### [Task requirements]
Nothing but the lines from the top of the following entries through the line with "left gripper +" should be printed, exactly as they are.

Stored entries:
^^^^^^^^

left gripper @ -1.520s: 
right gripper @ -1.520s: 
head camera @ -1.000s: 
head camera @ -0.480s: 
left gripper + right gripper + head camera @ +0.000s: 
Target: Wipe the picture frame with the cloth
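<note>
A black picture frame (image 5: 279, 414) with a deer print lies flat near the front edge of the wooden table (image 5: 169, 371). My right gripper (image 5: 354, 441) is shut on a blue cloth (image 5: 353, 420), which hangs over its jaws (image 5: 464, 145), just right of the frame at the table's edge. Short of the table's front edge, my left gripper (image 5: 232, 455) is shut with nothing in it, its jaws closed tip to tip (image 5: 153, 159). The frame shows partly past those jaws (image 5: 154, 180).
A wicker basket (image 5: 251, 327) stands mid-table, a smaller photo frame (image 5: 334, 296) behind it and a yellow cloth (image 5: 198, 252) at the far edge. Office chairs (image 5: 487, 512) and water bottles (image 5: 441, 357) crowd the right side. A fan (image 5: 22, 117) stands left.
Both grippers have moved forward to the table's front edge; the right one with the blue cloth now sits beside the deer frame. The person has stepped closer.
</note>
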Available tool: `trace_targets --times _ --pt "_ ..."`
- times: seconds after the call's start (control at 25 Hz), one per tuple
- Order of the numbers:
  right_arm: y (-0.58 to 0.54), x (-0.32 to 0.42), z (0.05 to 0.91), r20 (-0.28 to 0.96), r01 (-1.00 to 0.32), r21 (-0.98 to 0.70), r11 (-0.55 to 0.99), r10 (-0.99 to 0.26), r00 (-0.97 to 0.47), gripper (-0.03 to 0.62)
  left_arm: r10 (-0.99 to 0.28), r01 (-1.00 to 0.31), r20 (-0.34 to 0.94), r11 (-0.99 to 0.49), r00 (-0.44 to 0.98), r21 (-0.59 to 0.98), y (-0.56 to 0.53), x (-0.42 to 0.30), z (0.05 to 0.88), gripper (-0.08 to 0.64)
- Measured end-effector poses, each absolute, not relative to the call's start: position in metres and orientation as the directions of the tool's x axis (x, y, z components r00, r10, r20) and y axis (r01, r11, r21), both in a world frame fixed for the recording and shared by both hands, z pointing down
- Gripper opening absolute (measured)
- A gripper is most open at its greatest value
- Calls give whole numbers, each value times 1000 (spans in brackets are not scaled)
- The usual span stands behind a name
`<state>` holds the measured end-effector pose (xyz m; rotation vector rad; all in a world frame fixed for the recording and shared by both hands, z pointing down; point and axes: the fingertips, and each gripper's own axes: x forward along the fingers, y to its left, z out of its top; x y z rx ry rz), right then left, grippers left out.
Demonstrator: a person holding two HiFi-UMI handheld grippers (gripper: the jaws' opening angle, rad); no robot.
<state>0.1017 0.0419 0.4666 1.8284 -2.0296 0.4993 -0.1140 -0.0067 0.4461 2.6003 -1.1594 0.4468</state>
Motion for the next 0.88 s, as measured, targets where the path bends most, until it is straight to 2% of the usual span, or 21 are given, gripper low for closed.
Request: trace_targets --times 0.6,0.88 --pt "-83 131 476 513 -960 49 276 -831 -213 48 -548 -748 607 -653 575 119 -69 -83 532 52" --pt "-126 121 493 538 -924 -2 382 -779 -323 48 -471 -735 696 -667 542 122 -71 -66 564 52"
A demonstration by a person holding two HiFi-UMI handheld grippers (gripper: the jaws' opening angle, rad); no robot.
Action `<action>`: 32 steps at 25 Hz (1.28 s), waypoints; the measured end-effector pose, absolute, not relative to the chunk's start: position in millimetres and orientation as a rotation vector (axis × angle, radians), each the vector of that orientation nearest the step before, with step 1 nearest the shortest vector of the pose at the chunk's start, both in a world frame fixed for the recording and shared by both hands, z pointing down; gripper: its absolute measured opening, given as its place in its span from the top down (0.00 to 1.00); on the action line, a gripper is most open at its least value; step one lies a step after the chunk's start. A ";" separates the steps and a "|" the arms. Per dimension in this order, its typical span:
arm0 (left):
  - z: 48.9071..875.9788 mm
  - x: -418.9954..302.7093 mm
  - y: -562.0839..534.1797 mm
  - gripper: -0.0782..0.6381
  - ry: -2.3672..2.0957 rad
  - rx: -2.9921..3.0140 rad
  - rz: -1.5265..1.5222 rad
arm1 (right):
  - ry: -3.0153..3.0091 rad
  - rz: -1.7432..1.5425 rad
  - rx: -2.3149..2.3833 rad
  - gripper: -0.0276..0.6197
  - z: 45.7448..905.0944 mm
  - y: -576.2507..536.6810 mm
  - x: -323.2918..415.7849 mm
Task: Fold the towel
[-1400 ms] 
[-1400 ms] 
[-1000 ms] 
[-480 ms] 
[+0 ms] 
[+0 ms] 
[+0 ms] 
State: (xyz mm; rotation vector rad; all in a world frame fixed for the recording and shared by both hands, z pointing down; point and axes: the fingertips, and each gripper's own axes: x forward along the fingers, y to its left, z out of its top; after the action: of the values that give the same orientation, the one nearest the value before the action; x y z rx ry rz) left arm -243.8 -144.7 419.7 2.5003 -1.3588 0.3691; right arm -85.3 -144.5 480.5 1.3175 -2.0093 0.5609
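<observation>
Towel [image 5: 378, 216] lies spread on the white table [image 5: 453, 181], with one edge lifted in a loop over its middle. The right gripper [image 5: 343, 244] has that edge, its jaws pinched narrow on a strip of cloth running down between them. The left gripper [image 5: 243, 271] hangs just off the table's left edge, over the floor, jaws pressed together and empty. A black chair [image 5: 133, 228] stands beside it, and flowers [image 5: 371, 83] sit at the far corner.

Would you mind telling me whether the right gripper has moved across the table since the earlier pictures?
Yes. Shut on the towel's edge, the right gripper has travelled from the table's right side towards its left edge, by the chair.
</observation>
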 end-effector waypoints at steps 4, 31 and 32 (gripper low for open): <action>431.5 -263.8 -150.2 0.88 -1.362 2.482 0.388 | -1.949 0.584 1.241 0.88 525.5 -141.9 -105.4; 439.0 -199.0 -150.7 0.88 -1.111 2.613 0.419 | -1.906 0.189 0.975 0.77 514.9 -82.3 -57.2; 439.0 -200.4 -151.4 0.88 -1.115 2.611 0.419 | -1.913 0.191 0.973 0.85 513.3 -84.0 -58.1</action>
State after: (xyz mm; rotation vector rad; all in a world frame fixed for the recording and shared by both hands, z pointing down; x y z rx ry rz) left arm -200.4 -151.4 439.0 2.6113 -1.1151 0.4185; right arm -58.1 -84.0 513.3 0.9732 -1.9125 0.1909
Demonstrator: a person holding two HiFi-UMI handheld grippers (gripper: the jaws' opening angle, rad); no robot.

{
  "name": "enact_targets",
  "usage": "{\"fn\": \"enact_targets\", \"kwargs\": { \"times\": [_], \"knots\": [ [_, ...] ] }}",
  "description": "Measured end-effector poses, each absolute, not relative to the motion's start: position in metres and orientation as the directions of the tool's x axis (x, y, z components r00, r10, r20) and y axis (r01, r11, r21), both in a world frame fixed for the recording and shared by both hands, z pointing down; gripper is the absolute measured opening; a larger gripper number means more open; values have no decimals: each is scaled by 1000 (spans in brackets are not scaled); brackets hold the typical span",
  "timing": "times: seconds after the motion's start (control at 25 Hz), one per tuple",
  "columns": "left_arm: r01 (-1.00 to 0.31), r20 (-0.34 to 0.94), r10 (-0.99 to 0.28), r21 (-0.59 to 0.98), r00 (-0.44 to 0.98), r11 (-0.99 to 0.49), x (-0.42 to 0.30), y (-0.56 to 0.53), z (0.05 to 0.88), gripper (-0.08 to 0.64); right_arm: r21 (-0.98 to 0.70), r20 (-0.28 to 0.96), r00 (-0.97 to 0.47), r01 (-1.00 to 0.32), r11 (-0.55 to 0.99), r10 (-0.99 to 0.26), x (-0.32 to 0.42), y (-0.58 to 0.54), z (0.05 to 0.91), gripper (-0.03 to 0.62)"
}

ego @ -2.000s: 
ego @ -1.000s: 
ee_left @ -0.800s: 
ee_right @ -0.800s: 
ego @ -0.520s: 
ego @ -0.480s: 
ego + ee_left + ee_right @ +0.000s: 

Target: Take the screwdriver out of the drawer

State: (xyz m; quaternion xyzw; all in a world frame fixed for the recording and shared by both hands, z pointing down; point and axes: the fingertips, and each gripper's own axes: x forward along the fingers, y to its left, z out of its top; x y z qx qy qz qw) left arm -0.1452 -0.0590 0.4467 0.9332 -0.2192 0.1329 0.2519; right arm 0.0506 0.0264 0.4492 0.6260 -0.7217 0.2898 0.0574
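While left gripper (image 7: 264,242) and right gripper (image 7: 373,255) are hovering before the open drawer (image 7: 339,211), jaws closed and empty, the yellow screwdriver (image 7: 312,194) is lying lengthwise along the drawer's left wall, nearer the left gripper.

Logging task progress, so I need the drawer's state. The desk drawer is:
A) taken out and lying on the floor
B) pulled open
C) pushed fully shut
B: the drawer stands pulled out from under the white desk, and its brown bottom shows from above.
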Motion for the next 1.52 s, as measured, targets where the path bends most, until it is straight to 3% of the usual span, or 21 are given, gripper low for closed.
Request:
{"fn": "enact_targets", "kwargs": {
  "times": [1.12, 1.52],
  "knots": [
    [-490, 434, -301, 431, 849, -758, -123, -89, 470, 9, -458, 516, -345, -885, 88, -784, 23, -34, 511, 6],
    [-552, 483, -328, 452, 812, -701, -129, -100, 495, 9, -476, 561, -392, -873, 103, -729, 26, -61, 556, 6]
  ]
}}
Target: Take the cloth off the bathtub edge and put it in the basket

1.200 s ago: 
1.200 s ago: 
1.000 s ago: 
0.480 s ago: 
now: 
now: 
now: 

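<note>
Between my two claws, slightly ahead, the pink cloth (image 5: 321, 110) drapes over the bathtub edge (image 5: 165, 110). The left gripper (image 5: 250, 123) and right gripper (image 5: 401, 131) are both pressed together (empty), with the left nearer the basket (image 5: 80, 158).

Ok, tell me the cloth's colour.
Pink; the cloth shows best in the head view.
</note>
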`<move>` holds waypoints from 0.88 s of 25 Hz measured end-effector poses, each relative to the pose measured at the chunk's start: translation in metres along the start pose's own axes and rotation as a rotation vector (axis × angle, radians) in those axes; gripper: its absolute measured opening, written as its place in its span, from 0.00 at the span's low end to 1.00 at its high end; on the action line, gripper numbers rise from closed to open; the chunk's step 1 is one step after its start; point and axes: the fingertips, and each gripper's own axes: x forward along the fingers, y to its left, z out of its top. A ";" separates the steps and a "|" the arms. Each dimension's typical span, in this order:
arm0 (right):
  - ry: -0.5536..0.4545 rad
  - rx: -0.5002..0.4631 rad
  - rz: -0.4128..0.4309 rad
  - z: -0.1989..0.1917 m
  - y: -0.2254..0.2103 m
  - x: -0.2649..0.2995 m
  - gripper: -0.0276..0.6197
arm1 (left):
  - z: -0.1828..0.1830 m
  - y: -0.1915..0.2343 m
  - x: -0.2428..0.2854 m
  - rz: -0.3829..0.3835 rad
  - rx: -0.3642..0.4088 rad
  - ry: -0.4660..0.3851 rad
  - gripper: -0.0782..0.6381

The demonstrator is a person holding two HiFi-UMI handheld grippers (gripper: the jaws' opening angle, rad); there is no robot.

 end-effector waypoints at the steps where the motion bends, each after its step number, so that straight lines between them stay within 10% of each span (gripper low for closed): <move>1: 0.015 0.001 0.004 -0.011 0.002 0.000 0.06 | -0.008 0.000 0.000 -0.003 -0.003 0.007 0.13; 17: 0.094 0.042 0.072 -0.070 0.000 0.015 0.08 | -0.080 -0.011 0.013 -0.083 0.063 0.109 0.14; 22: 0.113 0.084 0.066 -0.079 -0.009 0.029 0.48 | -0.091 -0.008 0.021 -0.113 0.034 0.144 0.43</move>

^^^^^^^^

### [Written solution]
left gripper @ -1.520s: 
right gripper @ -1.520s: 
head camera @ -1.000s: 
head camera @ -0.480s: 
left gripper + right gripper + head camera @ +0.000s: 

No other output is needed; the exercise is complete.